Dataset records
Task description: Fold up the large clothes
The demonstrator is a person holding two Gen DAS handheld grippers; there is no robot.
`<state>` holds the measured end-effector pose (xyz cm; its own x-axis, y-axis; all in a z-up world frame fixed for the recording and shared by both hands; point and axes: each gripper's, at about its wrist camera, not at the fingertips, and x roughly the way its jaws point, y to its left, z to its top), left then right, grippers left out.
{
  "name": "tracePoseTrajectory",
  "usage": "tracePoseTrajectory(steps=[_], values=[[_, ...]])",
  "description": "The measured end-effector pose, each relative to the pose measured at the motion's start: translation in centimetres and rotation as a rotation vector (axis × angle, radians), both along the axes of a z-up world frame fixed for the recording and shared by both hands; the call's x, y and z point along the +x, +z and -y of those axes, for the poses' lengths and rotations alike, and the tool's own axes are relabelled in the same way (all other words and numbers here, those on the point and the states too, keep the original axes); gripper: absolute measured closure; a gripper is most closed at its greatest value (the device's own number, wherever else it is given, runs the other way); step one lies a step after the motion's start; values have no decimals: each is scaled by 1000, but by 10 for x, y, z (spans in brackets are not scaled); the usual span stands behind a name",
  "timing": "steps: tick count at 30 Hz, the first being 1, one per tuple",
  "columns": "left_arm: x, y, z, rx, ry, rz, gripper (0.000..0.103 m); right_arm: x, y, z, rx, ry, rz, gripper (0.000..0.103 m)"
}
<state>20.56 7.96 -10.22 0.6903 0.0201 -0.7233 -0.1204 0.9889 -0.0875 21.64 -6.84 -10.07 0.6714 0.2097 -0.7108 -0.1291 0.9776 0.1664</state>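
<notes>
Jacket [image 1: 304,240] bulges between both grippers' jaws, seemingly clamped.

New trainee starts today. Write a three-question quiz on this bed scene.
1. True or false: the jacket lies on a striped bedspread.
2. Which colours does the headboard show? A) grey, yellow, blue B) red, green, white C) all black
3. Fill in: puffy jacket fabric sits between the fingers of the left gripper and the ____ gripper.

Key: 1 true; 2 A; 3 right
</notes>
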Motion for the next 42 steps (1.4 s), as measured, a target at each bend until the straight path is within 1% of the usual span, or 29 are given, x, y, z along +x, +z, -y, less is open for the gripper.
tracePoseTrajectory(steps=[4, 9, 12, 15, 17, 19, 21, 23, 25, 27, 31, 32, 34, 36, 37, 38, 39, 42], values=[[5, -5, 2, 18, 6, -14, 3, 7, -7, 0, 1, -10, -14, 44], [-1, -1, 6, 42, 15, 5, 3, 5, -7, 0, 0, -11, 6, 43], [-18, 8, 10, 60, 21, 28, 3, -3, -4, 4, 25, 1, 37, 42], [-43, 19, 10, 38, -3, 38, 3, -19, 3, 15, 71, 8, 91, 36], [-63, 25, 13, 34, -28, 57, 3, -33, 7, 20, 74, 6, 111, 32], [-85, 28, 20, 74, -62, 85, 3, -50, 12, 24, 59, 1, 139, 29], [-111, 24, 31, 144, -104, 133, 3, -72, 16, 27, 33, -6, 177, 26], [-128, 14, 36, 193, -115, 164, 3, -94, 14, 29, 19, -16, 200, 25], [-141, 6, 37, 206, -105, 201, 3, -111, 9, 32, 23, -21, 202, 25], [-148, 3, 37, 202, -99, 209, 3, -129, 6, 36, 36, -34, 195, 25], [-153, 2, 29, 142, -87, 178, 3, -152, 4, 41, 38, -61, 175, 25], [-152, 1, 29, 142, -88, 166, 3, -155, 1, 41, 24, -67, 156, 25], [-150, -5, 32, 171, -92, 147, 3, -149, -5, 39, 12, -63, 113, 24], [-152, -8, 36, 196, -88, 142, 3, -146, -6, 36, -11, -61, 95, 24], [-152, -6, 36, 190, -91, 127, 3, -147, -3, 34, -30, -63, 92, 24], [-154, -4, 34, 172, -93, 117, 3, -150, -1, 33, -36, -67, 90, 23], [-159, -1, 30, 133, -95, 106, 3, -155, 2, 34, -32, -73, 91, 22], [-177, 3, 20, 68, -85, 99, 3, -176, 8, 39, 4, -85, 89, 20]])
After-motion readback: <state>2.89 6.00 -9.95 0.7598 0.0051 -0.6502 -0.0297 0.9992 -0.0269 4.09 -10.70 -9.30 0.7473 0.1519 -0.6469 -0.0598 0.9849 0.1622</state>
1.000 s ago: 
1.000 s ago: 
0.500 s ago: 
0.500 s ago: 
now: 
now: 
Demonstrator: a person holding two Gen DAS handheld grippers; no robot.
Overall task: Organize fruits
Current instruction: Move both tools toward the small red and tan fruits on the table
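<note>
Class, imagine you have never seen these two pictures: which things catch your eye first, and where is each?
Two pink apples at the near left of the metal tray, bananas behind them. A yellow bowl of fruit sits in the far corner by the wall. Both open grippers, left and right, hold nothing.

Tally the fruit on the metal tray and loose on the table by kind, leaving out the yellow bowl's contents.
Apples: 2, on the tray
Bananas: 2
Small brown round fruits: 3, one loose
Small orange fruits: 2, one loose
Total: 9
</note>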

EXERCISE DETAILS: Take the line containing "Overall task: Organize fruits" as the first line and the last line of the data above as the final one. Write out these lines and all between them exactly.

OUTPUT BELOW:
Overall task: Organize fruits
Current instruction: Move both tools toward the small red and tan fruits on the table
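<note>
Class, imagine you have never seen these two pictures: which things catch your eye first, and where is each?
Two pink apples at the near left of the metal tray, bananas behind them. A yellow bowl of fruit sits in the far corner by the wall. Both open grippers, left and right, hold nothing.

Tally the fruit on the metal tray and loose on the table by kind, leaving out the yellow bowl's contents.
Apples: 2, on the tray
Bananas: 2
Small brown round fruits: 3, one loose
Small orange fruits: 2, one loose
Total: 9
</note>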

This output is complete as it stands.